• PROBLEM TO WORK ON: The data below holds a line containing "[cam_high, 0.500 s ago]" and a line containing "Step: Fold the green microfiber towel"; please quote exactly those two lines and every line between them, and nothing else.
Top of LISTED RECORDS
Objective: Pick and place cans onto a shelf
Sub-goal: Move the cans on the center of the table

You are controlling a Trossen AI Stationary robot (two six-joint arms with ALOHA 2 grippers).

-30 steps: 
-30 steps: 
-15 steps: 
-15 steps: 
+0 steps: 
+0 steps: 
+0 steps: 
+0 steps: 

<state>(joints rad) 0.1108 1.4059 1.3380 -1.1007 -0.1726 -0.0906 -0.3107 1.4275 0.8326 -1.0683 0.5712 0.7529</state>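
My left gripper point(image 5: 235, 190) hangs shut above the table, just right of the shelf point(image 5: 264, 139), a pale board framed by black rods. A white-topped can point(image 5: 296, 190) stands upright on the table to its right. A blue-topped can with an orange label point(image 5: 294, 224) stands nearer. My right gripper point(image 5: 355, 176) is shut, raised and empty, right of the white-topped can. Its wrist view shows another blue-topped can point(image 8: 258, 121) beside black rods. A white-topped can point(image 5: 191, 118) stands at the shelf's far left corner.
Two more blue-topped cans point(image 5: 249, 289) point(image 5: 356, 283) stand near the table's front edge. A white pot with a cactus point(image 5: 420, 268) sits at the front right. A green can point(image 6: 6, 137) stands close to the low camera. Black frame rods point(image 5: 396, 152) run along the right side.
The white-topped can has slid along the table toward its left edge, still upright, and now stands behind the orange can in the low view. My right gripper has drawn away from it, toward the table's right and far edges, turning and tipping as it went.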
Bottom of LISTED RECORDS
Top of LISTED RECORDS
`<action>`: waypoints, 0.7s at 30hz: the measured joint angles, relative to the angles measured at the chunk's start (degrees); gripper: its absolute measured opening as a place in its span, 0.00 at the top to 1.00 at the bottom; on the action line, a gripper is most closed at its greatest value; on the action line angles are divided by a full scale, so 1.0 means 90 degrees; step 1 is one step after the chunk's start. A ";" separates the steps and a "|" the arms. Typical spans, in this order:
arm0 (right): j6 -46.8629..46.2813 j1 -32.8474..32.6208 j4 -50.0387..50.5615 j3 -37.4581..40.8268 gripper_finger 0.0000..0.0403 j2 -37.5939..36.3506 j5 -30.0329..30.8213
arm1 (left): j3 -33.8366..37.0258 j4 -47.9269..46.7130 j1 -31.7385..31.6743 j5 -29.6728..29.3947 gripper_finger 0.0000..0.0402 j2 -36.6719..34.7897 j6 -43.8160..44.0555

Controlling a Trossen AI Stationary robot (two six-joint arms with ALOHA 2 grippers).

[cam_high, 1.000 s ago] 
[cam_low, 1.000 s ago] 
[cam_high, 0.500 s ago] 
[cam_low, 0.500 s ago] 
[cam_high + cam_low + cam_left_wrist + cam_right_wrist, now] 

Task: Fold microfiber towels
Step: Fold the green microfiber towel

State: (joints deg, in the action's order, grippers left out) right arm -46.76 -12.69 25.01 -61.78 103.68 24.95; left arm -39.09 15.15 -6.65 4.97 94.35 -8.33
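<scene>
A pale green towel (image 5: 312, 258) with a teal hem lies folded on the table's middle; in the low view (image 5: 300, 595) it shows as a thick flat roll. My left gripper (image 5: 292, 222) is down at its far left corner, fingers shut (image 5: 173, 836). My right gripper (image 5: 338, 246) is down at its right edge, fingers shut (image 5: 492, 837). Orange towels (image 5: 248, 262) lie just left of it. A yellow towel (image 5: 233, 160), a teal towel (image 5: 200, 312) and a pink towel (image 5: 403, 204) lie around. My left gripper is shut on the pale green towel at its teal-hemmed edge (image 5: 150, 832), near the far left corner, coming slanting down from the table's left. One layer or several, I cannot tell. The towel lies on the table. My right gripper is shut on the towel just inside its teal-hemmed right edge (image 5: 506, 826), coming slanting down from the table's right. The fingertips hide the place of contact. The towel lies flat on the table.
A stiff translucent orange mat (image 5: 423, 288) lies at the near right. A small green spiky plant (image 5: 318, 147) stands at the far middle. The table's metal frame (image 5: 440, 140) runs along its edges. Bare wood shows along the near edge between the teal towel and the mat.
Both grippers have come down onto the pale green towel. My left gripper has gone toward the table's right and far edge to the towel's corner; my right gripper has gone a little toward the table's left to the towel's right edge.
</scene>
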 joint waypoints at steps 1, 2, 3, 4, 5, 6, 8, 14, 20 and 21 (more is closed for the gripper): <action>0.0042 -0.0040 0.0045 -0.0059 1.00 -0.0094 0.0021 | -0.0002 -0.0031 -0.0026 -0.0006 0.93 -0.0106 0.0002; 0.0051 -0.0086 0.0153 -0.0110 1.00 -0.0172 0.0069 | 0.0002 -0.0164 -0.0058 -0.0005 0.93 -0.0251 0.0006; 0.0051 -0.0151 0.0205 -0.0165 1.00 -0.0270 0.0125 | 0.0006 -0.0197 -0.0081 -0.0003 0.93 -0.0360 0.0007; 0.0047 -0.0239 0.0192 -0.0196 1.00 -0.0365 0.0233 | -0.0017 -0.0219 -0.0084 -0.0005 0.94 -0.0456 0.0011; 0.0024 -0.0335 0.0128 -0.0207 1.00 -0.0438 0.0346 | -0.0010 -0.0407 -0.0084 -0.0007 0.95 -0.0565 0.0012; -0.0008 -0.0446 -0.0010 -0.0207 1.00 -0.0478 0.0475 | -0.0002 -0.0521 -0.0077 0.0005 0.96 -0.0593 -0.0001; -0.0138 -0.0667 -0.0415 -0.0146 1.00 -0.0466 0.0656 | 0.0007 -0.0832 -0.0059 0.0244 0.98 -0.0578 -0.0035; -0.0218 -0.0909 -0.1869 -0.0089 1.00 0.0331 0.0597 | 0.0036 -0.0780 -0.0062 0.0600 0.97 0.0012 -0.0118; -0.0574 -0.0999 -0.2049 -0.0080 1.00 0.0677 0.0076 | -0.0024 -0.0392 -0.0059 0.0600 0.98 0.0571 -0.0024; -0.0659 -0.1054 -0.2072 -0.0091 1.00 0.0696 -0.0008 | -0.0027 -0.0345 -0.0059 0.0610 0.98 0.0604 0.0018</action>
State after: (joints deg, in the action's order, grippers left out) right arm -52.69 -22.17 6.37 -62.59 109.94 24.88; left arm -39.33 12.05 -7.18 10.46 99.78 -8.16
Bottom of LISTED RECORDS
• PROBLEM SOLUTION:
[cam_high, 0.500 s ago] 
[cam_low, 0.500 s ago] 
[cam_high + cam_low + cam_left_wrist + cam_right_wrist, now] 

Task: Fold microfiber towels
Step: Fold the green microfiber towel

No part of the exercise is left unanswered.